O Mistério. Cidade de Mistério
«(…) Ao voltar a
Rennes-le-Château, Saunière completou a restauração da igreja. Teria exumado
então um bloco de pedra, curiosamente esculpido, datado do século VII ou VIII,
que estaria cobrindo uma câmara funerária na qual esqueletos teriam sido
encontrados. Saunière embarcou também em projectos mais singulares. No jardim da
igreja, por exemplo, havia o sepulcro de Marie, marquesa de Hautpoul de
Blanchefort, desenhado e construído pelo abade Antoine Bigou,
predecessor de Saunière, um século antes, aparentemente autor de dois dos
misteriosos pergaminhos.

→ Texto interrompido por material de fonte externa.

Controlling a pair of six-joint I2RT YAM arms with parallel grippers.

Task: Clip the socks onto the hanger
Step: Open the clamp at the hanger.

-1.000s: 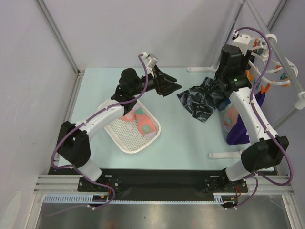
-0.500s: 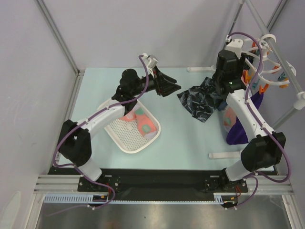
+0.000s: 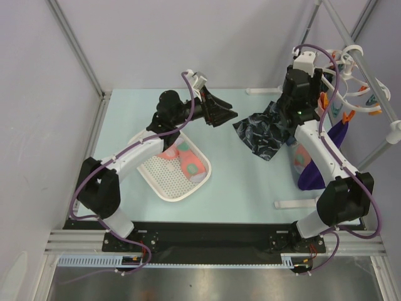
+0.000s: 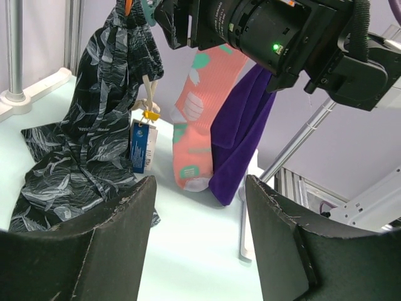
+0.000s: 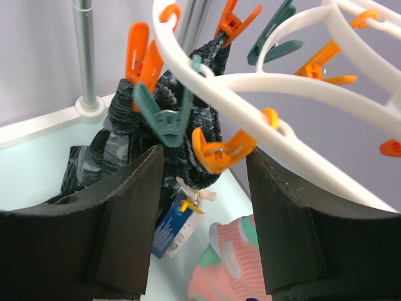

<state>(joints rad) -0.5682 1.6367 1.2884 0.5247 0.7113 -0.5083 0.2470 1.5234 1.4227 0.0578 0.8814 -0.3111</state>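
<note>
One salmon-pink sock hangs from the white ring hanger at the right, between a dark patterned cloth and a purple garment. It also shows in the left wrist view and the right wrist view. More socks lie in a white tray. My right gripper is raised at the hanger. Its jaws stand open, with an orange peg between their tips and untouched. My left gripper hovers open and empty above the table, facing the hanging clothes.
The hanger hangs on a slanted metal rail with white feet on the table. Orange and teal pegs crowd the ring. A blue label dangles from the dark cloth. Grey walls stand close on the left and behind.
My right gripper has drawn back a little to the left from the hanger and its jaws have widened slightly. The left arm has not moved.
</note>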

A inscrição na pedra sepulcral, que incluía vários
erros deliberados de soletracção e de espaço, era um anagrama perfeito para a
mensagem contida nos pergaminhos referindo-se a Poussin e Teniers.
Quando as letras eram rearranjadas, formavam a asserção críptica que já
reproduzimos. Os erros pareciam ter sido planejados precisamente com este fim.
Sem saber que as
inscrições na tumba da marquesa já haviam sido copiadas, Saunière as obliterou,
e essa profanação não foi o único comportamento curioso que ele exibiu.
Acompanhado de sua fiel governanta, começou a fazer longas caminhadas pelo
campo, coletando pedras sem nenhum valor ou interesse aparentes. Também embarcou
numa troca volumosa de cartas com correspondentes desconhecidos em toda a
França, bem como na Alemanha, Suíça, Itália, Áustria e Espanha. Começou a coleccionar
pilhas de selos sem valor e efectuou transacções suspeitas com vários bancos.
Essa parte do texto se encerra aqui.